Seu álbum de estréia, ‘One Cell in the Sea’ é brilhante. Lindo, denso, emotivo, catastroficamente perfeito para esse momento que vivo. A voz da Alison é de uma força e ao mesmo tempo uma sutileza incrível. Sua beleza, que conheci a muito pouco tempo, uma benção para olhos cansados.
Nem sei ao certo como cheguei ao ‘A Fine Frenzy. Simplesmente ele existe aqui no iPod e eu, há poucos dias, resolvi escutar melhor. Sabia que se tratava de uma mulher de Seattle, mas era só. As ligações dela com o meu mundo de rock alternativo / indie só vieram à tona depois.
Em março de 2007 ela participou do South by Southwest (SXSW), maior festival de música independente dos EUA – e consequentemente um projeto de vida meu. O festival é fantástico, e sempre saem de lá artistas do caráleo que ninguém conhece. A Fine Frenzy abriu pro The Stooges na ocasião. Em pouco tempo o ‘One Cell in the Sea’ foi lançado, angariando críticas positivas pelo caminho.
‘Almost Lover’, primeiro single do álbum (e a música que não sai de jeito nenhum da minha cabeça e que tenho no repeat eterno no iTunes) chegou ao 25° lugar da Hot Adult Contemporary Tracks da Billboard. No meio do ano passado ela passou a escurcionar com o Rufus Wainwright (que o Simon da Quizumba tá trazendo pra cá… aguardem!) e esse ano está fazendo uma turnê como headliner… como queria poder trazê-la pra cá.

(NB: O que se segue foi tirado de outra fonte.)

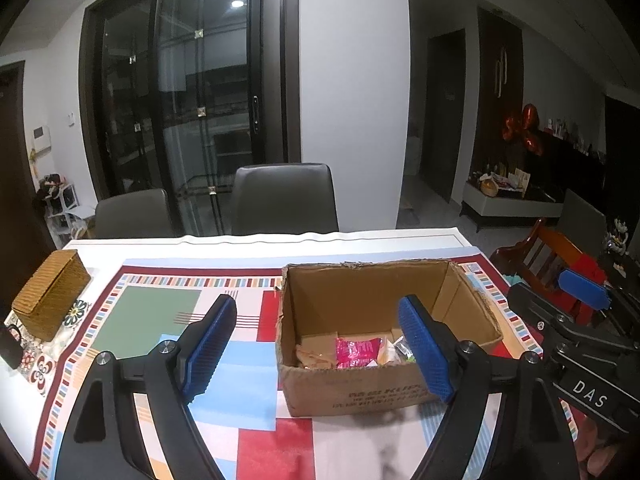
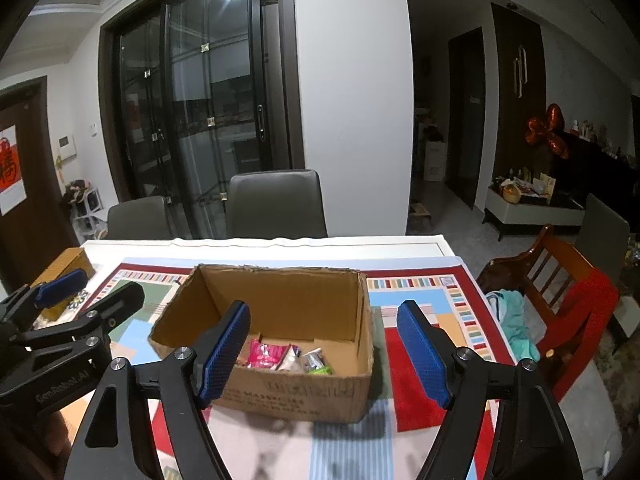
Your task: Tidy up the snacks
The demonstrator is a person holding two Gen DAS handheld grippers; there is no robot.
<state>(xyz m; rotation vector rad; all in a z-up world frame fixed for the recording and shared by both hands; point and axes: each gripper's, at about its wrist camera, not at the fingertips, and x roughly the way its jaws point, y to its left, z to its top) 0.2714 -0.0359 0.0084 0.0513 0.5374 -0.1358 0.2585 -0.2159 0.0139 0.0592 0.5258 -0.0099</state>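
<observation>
An open cardboard box (image 1: 360,392) stands on the patterned tablecloth (image 1: 160,304); it also shows in the right wrist view (image 2: 296,394). Inside lie several snack packets, among them a pink one (image 1: 357,353) (image 2: 264,356) and a green one (image 2: 320,369). My left gripper (image 1: 320,354) is open and empty, held above the table in front of the box's left side. My right gripper (image 2: 330,354) is open and empty, in front of the box's right side. Each gripper shows at the edge of the other's view: the right one (image 1: 576,300), the left one (image 2: 80,286).
A woven brown box (image 1: 50,300) sits at the table's left edge, with a dark object (image 1: 10,346) beside it. Two grey chairs (image 1: 284,200) stand behind the table. A wooden chair (image 2: 560,300) with red and teal cloth stands at the right.
</observation>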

A graça, a tristeza, a alegria e a melancolia de suas músicas me deixaram mais calmo, sereno, tranquilo. Ando nas nuvens quando escuto as músicas mais alegres, na fossa total nas mais tristes, temeroso nas melancólicas e esperançoso nas bonitinhas. ‘Almost Lover’ é, de longe, a música que mais me define no momento.
Várias mudanças na vida desse viking nos próximos dias. Aguardem inúmeros inéditos posts sobre essa que é a fase mais importante e determinante da minha vida.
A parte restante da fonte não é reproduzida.